No olvidemos que los informes de las comisiones de investigación son documentos de carácter exclusivamente técnico que no se dirigen a establecer ni dirigir culpa, sino que reflejan las circunstancias que rodearon al suceso y cuya finalidad es emitir, si procede, una serie de recomendaciones para prevenir futuros accidentes.

Resulta paradójico observar el papel que adoptan algunos organismos y autoridades aeronáuticas a la hora de actuar para implementar de manera efectiva las recomendaciones tras los siniestros que no hay que olvidar, nacen con el objetivo de contribuir a la seguridad. Incluso resulta inverosímil que dichas recomendaciones, no sean de obligado cumplimiento tras accidentes fatales.

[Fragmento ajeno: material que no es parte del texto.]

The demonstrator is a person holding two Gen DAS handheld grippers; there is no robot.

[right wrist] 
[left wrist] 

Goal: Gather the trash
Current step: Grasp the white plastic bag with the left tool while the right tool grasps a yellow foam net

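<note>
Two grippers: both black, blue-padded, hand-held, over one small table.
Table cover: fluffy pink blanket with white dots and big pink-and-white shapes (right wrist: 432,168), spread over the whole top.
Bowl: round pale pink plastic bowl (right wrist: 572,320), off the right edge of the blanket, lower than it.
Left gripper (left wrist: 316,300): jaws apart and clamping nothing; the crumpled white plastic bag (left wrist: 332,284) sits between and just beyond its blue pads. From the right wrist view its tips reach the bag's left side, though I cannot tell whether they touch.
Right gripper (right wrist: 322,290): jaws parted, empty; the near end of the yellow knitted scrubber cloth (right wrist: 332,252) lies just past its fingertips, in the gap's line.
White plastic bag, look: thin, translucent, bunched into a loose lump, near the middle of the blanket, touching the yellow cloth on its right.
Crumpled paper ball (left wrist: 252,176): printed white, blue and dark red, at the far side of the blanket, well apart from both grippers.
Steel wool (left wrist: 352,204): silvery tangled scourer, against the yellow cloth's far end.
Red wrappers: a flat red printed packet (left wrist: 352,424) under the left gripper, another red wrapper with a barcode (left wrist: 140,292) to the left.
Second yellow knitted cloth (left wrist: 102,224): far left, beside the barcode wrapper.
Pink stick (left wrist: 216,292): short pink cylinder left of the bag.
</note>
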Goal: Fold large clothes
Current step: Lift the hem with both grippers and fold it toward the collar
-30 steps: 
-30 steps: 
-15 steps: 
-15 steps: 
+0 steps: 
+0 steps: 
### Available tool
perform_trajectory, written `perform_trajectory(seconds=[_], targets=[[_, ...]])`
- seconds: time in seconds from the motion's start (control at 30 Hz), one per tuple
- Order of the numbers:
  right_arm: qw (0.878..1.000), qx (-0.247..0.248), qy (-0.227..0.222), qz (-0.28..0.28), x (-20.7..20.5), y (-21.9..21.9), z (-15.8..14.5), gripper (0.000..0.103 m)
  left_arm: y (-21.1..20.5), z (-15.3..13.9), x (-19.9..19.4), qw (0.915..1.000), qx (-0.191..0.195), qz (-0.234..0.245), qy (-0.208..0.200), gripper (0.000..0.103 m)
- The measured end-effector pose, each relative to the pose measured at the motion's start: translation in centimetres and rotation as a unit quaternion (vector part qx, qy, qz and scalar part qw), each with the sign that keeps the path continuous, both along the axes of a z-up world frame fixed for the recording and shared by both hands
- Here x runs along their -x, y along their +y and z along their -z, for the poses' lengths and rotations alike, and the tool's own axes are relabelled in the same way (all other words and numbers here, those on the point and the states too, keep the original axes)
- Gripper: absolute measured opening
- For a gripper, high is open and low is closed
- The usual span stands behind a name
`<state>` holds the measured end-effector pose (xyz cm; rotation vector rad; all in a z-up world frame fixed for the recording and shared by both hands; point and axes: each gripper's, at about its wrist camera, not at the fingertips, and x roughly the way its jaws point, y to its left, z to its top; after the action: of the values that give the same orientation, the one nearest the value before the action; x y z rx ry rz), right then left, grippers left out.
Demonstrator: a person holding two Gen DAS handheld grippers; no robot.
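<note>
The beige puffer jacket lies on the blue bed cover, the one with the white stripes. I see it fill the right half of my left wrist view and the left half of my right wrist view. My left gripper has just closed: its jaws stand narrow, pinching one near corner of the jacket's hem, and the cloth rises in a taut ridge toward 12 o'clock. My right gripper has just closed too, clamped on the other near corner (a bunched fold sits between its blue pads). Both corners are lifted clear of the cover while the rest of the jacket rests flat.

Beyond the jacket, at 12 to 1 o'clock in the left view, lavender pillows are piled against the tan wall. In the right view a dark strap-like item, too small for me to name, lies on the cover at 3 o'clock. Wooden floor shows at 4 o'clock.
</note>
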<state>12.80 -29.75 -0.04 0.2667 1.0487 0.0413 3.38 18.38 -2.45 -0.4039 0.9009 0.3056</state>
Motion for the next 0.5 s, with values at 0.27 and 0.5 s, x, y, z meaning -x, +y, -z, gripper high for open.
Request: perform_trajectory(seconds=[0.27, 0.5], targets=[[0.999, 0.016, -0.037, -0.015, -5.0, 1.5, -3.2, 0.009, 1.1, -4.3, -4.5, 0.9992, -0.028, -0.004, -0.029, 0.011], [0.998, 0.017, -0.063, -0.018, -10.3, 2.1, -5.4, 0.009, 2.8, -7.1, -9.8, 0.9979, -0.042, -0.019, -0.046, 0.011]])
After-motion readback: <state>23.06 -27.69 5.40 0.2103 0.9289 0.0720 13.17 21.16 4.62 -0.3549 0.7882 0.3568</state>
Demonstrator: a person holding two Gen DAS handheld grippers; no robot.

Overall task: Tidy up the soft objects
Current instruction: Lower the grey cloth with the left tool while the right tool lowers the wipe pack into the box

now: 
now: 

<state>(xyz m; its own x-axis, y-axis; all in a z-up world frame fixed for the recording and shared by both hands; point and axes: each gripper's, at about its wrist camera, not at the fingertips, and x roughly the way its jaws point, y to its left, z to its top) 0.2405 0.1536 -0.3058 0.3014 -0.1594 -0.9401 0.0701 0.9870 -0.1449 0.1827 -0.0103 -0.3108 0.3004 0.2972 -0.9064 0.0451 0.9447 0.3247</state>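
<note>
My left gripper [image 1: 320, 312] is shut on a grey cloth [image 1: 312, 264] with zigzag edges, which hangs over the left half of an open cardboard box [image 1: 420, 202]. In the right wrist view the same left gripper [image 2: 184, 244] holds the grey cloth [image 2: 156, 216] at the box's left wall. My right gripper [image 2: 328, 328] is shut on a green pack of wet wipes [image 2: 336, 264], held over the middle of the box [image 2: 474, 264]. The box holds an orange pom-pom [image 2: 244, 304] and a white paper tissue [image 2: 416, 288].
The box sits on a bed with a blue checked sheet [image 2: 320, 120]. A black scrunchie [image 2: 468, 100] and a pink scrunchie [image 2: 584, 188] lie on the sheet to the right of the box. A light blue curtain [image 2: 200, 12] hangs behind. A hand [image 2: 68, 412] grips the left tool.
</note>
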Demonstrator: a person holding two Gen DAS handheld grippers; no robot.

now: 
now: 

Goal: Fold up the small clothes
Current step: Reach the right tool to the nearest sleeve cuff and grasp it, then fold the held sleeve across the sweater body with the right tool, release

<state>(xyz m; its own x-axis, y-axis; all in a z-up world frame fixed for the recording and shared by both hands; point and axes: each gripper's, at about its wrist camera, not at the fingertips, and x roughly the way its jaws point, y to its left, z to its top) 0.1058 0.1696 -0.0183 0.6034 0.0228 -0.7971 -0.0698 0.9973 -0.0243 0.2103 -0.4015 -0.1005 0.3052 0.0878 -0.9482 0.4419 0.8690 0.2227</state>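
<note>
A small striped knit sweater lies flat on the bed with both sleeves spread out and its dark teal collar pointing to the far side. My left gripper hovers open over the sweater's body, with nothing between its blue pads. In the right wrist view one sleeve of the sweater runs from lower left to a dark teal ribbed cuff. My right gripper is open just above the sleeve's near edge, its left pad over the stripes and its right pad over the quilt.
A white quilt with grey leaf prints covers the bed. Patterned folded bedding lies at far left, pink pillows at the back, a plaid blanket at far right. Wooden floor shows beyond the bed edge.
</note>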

Si hace unos días, en mi anterior artículo decía que nuestras comisiones de investigaciones debían volver a ganarse el respeto de la ciudadanía por la objetividad, transparencia y rigor de sus informes. Hoy, las autoridades deben renovar el compromiso que tienen con toda la sociedad garantizando que se tomaran todas las medidas para evitar que lo mismo vuelva a suceder.

La innacción de las autoridades, que tan pocas veces se plasma en los informes de investigación de accidentes, hace un flaco favor para con la seguridad de las operaciones aéreas y a la confianza de los profesionales aéreos y los pasajeros.